Should Foreign STEM Graduates Get Green Cards? >
Green Cards for STEM Grads Should Be Limited
While OK for Ph.D.'s, extending green cards to bachelor's or master's STEM grads would do more harm than good
May 25, 2012
"Staple a green card to every foreign STEM grad's diploma!" say the politicians and lobbyists. But the real question is, which foreign STEM graduates should get green cards?
Foreign students getting bachelor's degrees most certainly shouldn't, because that level of achievement is hardly special. Even the tech companies pushing for the "staple" legislation don't want that; Texas Instruments's human resources director testified before Congress last year that her firm doesn't sponsor foreign students with bachelor's degrees because there are plenty of Americans to choose from. In fact, there were in 2010 1.8 million Americans with engineering bachelor's degrees who were not working in engineering. And that's not all STEM fields—just engineering.
[Check out the U.S. News STEM education blog.]
At the other end of the education spread are the relatively modest number of foreign Ph.D. recipients—and they mostly stay already, making new legislation redundant.

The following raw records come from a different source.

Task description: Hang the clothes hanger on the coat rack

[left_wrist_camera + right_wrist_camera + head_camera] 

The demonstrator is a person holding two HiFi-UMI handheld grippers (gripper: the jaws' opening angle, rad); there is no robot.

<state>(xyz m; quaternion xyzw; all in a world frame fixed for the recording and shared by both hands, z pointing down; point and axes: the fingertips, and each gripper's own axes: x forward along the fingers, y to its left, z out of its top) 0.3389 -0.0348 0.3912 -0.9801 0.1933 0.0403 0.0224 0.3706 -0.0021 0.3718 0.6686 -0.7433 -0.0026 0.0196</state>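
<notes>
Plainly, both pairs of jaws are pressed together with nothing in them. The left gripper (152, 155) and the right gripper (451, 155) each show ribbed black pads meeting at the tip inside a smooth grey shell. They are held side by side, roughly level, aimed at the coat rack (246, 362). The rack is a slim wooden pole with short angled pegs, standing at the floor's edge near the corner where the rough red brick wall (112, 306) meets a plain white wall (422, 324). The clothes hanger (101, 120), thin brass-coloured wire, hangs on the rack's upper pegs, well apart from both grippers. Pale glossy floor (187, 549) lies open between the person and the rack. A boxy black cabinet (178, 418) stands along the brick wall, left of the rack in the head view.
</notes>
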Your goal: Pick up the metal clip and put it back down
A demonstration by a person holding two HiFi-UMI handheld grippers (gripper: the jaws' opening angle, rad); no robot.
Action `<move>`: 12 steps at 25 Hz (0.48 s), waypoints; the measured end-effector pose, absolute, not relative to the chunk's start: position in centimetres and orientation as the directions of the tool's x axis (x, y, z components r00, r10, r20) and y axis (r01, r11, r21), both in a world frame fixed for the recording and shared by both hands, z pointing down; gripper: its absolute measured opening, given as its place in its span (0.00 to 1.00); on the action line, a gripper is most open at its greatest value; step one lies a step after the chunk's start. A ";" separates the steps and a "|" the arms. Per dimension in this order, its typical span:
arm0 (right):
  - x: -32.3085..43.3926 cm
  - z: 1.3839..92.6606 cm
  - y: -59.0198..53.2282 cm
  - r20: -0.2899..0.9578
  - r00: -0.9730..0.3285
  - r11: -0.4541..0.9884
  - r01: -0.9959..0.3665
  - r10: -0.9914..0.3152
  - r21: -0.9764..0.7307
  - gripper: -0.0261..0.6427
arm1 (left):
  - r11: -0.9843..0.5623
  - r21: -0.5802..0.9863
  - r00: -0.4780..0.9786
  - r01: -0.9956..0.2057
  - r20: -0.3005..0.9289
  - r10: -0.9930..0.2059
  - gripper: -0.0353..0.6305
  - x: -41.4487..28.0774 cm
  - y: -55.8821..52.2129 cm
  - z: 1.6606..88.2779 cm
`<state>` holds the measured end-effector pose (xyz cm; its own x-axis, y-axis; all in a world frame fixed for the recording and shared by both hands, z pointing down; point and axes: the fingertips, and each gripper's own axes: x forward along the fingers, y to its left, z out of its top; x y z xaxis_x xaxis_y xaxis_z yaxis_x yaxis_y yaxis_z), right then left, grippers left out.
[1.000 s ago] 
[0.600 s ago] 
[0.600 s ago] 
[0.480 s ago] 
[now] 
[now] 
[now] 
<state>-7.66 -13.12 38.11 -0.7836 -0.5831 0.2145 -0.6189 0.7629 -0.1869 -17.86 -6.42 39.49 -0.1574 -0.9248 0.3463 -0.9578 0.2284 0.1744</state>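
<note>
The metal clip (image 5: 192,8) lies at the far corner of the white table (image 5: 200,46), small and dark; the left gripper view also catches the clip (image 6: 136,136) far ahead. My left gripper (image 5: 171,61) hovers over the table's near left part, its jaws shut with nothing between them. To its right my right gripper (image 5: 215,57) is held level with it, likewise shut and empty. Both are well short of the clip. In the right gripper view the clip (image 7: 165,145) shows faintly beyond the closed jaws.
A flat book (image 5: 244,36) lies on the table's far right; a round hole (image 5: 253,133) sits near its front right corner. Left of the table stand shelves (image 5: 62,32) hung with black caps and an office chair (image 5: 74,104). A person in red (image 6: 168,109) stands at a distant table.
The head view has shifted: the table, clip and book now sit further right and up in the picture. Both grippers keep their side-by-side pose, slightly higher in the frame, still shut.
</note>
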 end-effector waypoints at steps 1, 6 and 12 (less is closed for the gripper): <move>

A report earlier this year found that nearly two thirds of foreign students who received a science-related Ph.D. in 2004 were still here in 2009. And the figures for India and China, the top countries, were 79 percent and 89 percent, respectively. The percentage taking advantage of a green-card giveaway would probably not be much higher; believe it or not, some foreign students actually want to return to their native lands.
[See a collection of political cartoons on immigration.]
It's those in the middle who the debate is focused on—foreign master's degree recipients. Their skill level is higher than that of bachelor's degree holders, while their numbers are sufficiently large that they can be used by employers to hold down wages. And the current number of foreign master's degree recipients is nothing compared to what we'd see if a "staple" bill were passed; the Brookings Institution has warned that such legislation would result in "inducing the enrollment of poor-quality foreign students in U.S. higher education institutions simply to obtain green cards."
A green-cards-for-grads bill that was limited to Ph.D. recipients in hard sciences would do little harm and maybe even some good, in streamlining the immigration process for people who are staying anyway. But broadening the benefit to master's degree holders would be just another cheap-labor program for industry.